Unternehmensidentität i.S.d. Gewerbesteuer

Gewinne, die der Beendigung der werbenden Tätigkeit zuzuordnen sind, gehören bei natürlichen Personen und Personengesellschaften nicht zum Gewerbeertrag i.S.d. § 7 Satz 1 GewStG. 

Ob der bisherige Geschäftsbetrieb eingestellt worden ist und ggf. ein neuer Gewerbebetrieb begründet wurde, richtet sich danach, ob der „bisherige“ und der „neue“ Betrieb bei wirtschaftlicher Betrachtung und nach der Verkehrsauffassung identisch sind. 

Nach der Rechtsprechung des BFH kann auch dann ein neuer Betrieb vorliegen, wenn aus dem bisherigen wesentliche Betriebsgrundlagen in den neuen Betrieb überführt wurden.

Bei natürlichen Personen und Personengesellschaften ist jeweils die konkret ausgeübte werbende Betätigung der Gewerbesteuer zu unterwerfen.
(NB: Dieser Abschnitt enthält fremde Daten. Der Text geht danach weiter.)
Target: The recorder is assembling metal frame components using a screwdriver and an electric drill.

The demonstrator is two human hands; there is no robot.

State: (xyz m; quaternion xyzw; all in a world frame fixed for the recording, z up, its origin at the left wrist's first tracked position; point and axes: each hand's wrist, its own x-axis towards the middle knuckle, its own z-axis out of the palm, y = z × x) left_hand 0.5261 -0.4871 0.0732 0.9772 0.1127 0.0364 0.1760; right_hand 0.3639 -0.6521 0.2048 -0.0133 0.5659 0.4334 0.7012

Endet diese Tätigkeit, so entfällt die Unternehmensidentität des Betriebs und somit auch die Gewerbesteuerpflicht - was dann auch den Untergang des bisherigen Verlustvortrags nach § 10a GewStG bedeutet.

Anwendung der Grundsätze auf den Streitfall

Nach der Rechtsprechung des BFH steht dem Wegfall der Unternehmensidentität nicht die Weiternutzung einer wesentlichen Betriebsgrundlage in dem neuen Betrieb entgegen. 

Das FG hatte aus dem Beibehalten der beiden Beteiligungen an den Kapitalgesellschaften geschlossen, dass die Klägerin weiterhin dieselbe Unternehmensidentität habe. 

Ob die Unternehmensidentität weiter fortgeführt wird, ist jedoch im Rahmen einer Gesamtwürdigung der Umstände zu entscheiden und nicht lediglich aufgrund des Übergangs von wesentlichen Betriebsgrundlagen.

Der BFH hat daher die Sache zur weiteren Ermittlung an das FG zurückverwiesen, um festzustellen, ob die bisherige Unternehmensidentität tatsächlich beibehalten worden ist.

Praxishinweis: Die Entscheidung basiert auf einer geänderten Rechtsauffassung des BFH mit Urteil vom 19.12.2019 (IV R 8/17), welches zum Wegfall nicht genutzter Gewerbeverluste nach § 10a GewStG ergangen ist. Nach diesem Urteil kann auch die sachliche Steuerpflicht bei der Weiternutzung wesentlicher Betriebsgrundlagen beibehalten werden. 

 

Der Untergang der Gewerbeverluste und die Steuerpflicht entsprechender Veräußerungsgewinne müssten somit stets gegenläufig beurteilt werden, da für beide das Fortbestehen bzw. das Nichtfortbestehen der Unternehmensidentität maßgeblich ist. 

Geht der bisherige Verlustvortrag aufgrund des Verlusts der Unternehmensidentität unter, ist der entsprechende Veräußerungsgewinn nicht gewerbesteuerpflichtig, da dieser nicht als laufender Gewinn zu qualifizieren ist.